Input data:
= Beginning of Section =

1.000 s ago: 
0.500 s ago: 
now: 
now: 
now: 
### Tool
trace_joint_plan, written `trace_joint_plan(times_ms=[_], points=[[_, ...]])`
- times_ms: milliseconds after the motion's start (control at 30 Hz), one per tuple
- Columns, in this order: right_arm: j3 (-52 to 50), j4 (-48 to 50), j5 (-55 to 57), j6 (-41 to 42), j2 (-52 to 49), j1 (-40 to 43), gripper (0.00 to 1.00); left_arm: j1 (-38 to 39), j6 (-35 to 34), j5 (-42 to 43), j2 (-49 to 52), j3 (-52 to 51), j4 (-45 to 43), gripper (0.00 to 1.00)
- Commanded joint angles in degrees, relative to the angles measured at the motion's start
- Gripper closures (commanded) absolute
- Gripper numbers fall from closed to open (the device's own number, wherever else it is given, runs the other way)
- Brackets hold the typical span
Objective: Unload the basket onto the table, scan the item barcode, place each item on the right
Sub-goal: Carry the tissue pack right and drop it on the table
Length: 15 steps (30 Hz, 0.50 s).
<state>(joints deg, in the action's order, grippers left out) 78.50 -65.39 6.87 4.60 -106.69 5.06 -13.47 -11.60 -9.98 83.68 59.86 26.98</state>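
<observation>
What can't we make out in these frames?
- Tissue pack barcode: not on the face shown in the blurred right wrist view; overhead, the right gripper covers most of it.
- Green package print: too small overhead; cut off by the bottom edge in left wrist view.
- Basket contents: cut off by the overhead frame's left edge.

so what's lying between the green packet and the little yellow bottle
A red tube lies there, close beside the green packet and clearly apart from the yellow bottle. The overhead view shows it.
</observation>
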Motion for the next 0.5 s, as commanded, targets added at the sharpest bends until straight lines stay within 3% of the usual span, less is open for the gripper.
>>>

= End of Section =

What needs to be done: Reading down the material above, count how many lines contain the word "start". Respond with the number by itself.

Response to the task: 2